Problem details - With the line containing "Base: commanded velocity" as the start and the line containing "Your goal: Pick" as the end, transcribe that span of the entries below exactly, including both.

Records from a data source
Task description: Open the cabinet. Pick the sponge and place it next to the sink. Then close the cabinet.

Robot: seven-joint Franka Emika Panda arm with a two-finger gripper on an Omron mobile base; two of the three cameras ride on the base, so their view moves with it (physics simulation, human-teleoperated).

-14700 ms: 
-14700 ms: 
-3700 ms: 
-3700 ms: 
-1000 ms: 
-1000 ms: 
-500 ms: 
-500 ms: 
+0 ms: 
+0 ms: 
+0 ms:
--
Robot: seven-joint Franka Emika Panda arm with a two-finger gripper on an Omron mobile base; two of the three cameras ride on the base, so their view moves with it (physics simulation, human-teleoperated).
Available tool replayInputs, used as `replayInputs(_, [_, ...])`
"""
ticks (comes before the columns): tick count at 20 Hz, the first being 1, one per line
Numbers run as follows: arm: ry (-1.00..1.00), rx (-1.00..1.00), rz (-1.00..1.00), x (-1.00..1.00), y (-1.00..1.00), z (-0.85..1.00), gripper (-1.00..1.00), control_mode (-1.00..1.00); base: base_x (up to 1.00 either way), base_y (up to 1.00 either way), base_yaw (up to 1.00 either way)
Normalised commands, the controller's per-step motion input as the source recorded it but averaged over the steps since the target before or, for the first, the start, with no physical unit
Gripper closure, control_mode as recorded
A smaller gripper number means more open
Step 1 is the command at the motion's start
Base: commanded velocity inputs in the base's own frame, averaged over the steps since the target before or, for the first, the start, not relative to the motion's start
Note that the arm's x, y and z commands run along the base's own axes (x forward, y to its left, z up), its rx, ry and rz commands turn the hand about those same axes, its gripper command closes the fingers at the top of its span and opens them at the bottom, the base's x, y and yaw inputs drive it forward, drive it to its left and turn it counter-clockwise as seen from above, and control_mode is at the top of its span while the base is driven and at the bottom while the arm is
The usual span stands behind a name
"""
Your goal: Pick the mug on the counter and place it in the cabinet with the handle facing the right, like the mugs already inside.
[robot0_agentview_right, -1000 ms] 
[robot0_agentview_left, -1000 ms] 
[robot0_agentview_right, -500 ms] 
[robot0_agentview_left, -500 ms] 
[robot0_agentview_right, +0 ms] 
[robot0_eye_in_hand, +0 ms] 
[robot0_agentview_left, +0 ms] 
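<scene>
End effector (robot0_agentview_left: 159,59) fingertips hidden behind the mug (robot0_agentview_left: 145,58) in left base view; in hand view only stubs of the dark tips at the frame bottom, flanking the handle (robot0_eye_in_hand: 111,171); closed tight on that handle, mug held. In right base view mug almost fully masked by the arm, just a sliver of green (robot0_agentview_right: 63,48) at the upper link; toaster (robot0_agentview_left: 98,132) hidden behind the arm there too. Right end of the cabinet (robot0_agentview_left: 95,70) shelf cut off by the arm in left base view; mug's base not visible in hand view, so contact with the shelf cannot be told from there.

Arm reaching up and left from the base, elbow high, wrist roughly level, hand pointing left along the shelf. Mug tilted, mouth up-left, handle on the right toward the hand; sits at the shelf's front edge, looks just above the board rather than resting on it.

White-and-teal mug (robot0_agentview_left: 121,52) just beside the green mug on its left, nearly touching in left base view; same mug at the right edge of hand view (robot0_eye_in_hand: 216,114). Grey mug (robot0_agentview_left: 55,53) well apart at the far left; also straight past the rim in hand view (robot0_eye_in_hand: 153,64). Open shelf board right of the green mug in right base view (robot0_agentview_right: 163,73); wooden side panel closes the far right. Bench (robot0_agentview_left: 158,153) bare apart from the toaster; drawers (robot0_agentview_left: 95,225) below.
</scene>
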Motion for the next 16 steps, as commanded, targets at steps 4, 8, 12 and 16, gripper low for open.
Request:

Your response -
Base: commanded velocity inputs in the base's own frame, averaged over the steps since the target before or, for the first, the start, not relative to the motion's start
Note that the arm's x, y and z commands run along the base's own axes (x forward, y to its left, z up), its rx, ry and rz commands turn the hand about those same axes, its gripper command closes the fingers at the top of its span and opens them at the bottom, the base's x, y and yaw inputs drive it forward, drive it to its left and turn it counter-clockwise as seen from above, and control_mode is at the top of its span while the base is driven and at the bottom while the arm is
The usual span stands behind a name
"""
Your goal: Pick the mug on the counter and place it in the cabinet with the handle facing the right, like the mugs already inside.

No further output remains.